Bay Area residents OK with drinking purified toilet water

Julia Prodis Sulek and Sophie Mattson, Mercury News staff writers, 6/23/15

Bay Area residents consider California's historic drought so dire that a majority say they would be willing to drink purified toilet water.

That's not the only finding in a Bay Area Council poll released Wednesday that used to be considered hard to swallow.

Many Bay Area residents appear to be putting aside some long-held notions about the environment, health and public costs to support bolder options to increase the water supply.

While 58 percent of those polled say they favor adding appropriately treated recycled water to the drinking water supply, 63 percent say they support building more dams and reservoirs, with 23 percent strongly in favor.

"That's a high number in an environmentally conscious place like the Bay Area," said Rufus Jeffris, a spokesman for the Bay Area Council, a pro-business advocacy group. "This all suggests that people want to look more seriously at these types of solutions that, in the past, haven't had this great acceptance either because of environmental, health or cost reasons."

Only 36 percent of those surveyed in the online poll said they supported a $5 "drought fee" on top of their water bill. But 88 percent of those polled say they support the expanded use of recycled sewage water - which is mostly used at golf courses, carwashes and other outdoor spaces - and 75 percent favor the construction of more desalination plants to filter seawater into drinking water. 

"I'd do basically anything to solve the water crisis," said Taylor Hildreth, 25, a restaurant host in Campbell finishing up a round at San Jose Municipal Golf Course on Tuesday. "I'm even in favor of cutting off the water supply to Southern California a little!"
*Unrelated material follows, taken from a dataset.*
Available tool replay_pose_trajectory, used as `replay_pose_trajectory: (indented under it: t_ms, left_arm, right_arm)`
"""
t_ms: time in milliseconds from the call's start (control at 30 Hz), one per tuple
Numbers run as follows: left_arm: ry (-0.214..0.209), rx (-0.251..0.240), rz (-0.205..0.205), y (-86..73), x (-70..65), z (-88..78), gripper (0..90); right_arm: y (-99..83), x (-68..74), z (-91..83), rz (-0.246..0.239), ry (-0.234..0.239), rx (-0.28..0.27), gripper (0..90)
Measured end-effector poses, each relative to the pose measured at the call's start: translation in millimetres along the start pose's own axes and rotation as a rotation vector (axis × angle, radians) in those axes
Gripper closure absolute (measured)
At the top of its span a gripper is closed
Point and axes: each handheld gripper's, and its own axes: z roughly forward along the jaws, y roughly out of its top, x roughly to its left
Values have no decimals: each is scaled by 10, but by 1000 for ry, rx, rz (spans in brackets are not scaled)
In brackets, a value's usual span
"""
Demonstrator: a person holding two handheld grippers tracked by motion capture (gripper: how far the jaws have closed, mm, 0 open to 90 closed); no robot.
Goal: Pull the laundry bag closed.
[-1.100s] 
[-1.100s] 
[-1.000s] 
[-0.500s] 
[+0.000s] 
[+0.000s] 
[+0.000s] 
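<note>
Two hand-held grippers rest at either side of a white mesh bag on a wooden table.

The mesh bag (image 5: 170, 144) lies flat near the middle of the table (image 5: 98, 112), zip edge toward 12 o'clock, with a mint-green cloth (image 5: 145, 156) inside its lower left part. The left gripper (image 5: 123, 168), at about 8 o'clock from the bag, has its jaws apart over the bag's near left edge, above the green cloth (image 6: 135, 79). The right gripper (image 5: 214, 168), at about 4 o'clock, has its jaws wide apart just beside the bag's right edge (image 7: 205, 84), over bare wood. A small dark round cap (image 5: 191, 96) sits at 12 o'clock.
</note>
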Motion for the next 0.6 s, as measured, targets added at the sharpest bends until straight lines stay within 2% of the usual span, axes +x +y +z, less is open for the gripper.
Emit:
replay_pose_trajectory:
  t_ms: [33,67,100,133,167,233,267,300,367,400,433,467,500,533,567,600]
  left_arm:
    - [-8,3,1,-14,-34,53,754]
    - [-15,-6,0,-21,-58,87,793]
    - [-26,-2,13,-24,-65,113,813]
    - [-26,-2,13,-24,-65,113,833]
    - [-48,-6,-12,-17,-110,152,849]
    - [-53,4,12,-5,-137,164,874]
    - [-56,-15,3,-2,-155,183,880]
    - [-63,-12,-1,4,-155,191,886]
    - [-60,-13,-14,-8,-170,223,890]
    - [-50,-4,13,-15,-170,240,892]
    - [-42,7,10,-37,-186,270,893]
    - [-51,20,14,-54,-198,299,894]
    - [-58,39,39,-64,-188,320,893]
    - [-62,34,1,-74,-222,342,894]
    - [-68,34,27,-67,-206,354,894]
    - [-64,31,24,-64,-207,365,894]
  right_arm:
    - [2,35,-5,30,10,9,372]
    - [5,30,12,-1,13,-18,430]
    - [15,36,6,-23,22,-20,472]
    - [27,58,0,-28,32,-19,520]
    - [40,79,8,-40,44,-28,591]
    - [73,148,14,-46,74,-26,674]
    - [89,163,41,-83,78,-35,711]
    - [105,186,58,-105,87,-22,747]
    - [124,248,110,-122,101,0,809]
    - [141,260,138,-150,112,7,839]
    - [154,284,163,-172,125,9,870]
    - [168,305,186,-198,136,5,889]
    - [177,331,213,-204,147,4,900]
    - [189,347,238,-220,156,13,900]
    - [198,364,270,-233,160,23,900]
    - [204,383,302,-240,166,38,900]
Funny, the survey didn't go that far, but it seemed people were willing to go out of their comfort zones in the midst of California's epic drought now in its fourth year.
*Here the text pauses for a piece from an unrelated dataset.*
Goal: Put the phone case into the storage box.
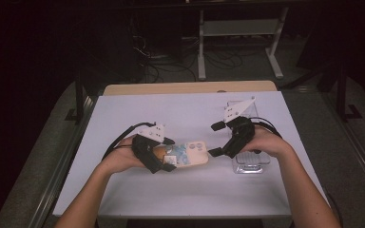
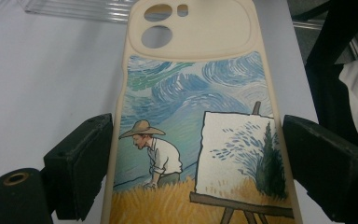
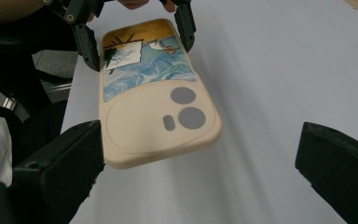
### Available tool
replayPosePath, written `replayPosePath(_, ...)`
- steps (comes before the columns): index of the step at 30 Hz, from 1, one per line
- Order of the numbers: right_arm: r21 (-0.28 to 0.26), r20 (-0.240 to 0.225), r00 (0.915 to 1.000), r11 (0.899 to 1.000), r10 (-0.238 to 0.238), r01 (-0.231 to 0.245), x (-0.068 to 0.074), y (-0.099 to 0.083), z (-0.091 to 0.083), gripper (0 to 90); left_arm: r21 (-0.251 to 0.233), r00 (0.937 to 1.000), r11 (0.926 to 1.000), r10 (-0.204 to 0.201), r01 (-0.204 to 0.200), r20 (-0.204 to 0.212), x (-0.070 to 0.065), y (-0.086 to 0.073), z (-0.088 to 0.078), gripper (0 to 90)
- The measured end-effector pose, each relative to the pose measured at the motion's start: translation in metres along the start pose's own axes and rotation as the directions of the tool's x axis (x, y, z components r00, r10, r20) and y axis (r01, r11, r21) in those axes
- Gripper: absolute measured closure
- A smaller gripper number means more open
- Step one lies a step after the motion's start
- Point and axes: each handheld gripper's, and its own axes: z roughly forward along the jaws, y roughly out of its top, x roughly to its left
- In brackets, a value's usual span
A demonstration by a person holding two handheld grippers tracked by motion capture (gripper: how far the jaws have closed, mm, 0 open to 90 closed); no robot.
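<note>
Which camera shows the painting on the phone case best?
The left gripper view: the phone case painting is close, upright and sharp. The right gripper view shows it farther off, upside down at the case's far end; the high view shows the case small between the grippers.

Both forearms are bare, no sleeves. Each hand carries a black gripper with two blocky, matte jaws. The left gripper (image 1: 167, 153) has a pale three-cornered plate at its 12 o'clock and a black cable looping off at 9 o'clock. The right gripper (image 1: 215, 138) bears a like plate at 12 o'clock. A brass-ringed screw hole sits on the left jaw arm.
</note>
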Motion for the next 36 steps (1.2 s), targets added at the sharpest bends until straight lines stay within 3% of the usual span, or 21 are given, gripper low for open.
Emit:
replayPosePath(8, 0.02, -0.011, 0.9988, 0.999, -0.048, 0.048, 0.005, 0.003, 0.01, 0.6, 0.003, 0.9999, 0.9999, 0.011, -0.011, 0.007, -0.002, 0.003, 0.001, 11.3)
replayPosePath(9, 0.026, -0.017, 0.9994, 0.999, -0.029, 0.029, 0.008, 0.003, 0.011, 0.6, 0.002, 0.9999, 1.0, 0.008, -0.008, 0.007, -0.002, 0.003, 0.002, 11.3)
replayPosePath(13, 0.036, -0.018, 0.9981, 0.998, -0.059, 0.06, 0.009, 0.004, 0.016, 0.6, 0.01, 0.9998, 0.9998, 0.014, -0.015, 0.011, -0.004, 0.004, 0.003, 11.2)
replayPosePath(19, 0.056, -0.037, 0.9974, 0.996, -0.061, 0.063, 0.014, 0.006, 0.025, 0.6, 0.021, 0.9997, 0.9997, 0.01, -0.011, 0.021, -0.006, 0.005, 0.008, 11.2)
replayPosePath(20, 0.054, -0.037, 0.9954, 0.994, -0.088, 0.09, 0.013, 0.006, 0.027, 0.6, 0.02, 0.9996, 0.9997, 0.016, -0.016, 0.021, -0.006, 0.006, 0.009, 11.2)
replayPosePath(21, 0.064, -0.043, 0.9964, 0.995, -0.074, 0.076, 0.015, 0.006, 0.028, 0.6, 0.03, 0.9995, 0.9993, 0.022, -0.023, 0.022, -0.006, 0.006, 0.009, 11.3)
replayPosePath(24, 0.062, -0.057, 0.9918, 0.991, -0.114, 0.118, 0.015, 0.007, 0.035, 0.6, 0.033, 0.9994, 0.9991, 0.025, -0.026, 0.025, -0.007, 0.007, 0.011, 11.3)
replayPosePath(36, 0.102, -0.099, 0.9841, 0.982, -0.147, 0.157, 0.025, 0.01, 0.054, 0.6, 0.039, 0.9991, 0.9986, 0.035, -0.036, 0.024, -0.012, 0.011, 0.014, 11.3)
"I'm a squeamish person, but I think I could do it," said Susan Kay, of San Jose, about drinking treated sewage water, joking, "just close your eyes and plug your nose."

Drinking recycled water is a reality for residents of Orange County and Wichita Falls, Texas. 
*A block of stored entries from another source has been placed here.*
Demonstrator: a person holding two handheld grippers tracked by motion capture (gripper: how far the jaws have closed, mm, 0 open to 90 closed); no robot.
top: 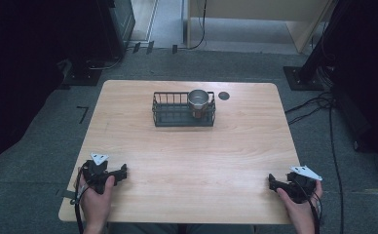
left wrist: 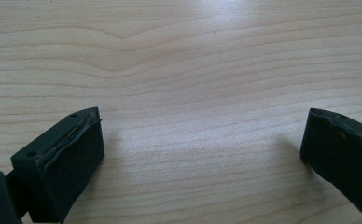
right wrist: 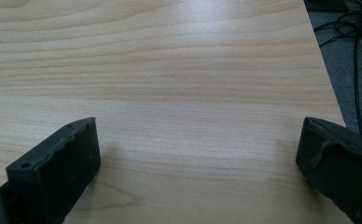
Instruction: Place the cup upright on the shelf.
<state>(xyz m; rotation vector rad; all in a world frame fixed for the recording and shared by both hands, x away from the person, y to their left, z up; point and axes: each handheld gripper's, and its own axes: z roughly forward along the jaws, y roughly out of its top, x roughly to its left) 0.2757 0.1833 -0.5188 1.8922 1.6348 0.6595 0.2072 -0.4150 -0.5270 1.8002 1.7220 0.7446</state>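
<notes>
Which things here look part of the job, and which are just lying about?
Likely job: metal cup standing in wire basket; left tongs and right tongs, both open and empty.
Lying about: dark round disc; floor cables.

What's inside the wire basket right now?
A metal cup stands upright at the right end of the wire basket; the rest of the basket floor looks bare. The cup's inside is too small to make out, and its lower part sits behind the basket wires.
</notes>
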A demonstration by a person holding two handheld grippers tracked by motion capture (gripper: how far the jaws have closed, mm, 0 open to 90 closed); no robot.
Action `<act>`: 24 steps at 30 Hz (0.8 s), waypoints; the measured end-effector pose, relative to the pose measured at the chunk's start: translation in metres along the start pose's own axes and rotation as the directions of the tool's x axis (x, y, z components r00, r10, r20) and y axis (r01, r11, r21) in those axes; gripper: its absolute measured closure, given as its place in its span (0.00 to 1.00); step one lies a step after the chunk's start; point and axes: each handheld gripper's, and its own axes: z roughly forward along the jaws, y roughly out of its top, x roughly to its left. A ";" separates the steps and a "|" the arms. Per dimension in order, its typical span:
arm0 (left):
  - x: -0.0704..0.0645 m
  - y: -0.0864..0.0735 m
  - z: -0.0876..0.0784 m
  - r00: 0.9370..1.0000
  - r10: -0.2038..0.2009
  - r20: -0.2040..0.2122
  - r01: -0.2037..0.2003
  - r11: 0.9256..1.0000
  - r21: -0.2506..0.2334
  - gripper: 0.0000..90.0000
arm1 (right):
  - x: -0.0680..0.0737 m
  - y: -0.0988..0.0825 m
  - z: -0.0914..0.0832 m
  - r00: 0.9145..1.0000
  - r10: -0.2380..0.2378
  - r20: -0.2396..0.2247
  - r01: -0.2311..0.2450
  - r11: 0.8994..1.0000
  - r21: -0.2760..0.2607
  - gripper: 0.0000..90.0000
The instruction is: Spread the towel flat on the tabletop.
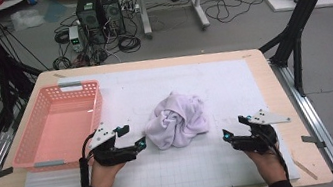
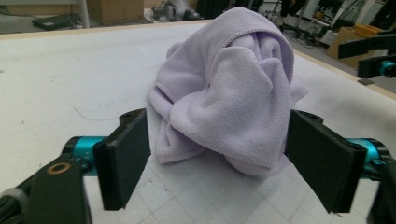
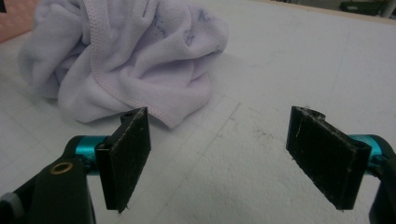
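A crumpled lilac towel lies in a heap at the middle of the white gridded mat. My left gripper sits just left of it, open, held in a hand with a dark sleeve. In the left gripper view the towel bulges right in front of and partly between the wide-apart jaws of that gripper, which do not squeeze it. My right gripper rests on the mat a short way right of the heap. Its jaws stand apart over bare mat, and the towel lies ahead to the left.
An empty pink plastic basket stands on the table's left side, close behind my left hand. The wooden table edge runs along the right. Computers, cables and black frame legs stand on the floor beyond the table.
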 end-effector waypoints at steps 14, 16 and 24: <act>0.002 0.001 0.004 1.000 -0.003 0.013 0.003 1.000 0.010 0.28 | 0.027 0.014 0.073 0.981 -0.100 -0.166 0.121 0.985 0.122 0.68; 0.002 0.001 0.004 1.000 -0.007 0.017 0.007 1.000 0.008 0.29 | 0.031 0.014 0.076 0.975 -0.125 -0.184 0.152 0.979 0.137 0.89; 0.002 0.005 0.001 1.000 -0.003 0.020 0.003 1.000 0.003 0.35 | 0.047 0.011 0.053 0.929 -0.189 -0.318 0.244 0.959 0.145 0.95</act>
In 2008, the Orange County Water District began filtering treated sewage water in a three-prong process - purifying it through reverse osmosis and ultraviolet light - and infusing it into aquifers. It remains there for a year before being pumped into the drinking water system. 

This produces roughly 100 million gallons of recycled water each day, making it the world's largest "indirect potable reuse program," according to Mike Markus, general manager of the Orange County Water District. 

After suffering from a devastating drought, Wichita Falls established its water recycling program last year. Unlike Orange County, Wichita Falls draws water from surface reservoirs rather than rechargeable aquifers. 

"There is a yuck factor to it at first; it's a psychological barrier," said Wichita Falls City Manager Darron Leiker. However, "this certainly helped us survive the drought. Without that, I truly believe we ran a high risk of running out of water."

Recycled water has been used in San Jose and other cities in the Bay Area for more than a decade but only for irrigating golf courses, landscaping and industrial uses - not for drinking.

San Jose Mayor Sam Liccardo, Santa Clara Mayor Jamie Matthews and other local leaders drank glasses of treated wastewater in April while calling for expanding the use of recycled water, and mixing it with existing groundwater to serve back to the public to drink. 

The proposal could get a boost from legislation in Sacramento to speed up environmental approvals on toilet-to-tap projects. 

Fifteen years ago, community backlash halted a toilet-to-tap project in the Dublin San Ramon Services District, which instead limited its water recycling for irrigation. Now, the water district is exploring new technologies once again to provide the East Bay cities with recycled drinking water. 

"People are using more technology today than they did 15 years ago," said Sue Stephenson, a spokeswoman for the district. "Maybe that will make it more easier for people to appreciate trust and understand that we have the capability to clean up wastewater so you can drink it." The poll also found that most residents believe preparing for drought is an important regional priority, but they also said they have already been pushed to the limits with their conservation efforts.

Along with finding better storage and water treatment solutions, residents also favor tightening efficiency standards on farmers, who use about 80 percent of the state's water. 

More than 1,000 Bay Area residents participated in the online poll, which was conducted in April by EMC Research, a public opinion research firm based in Oakland.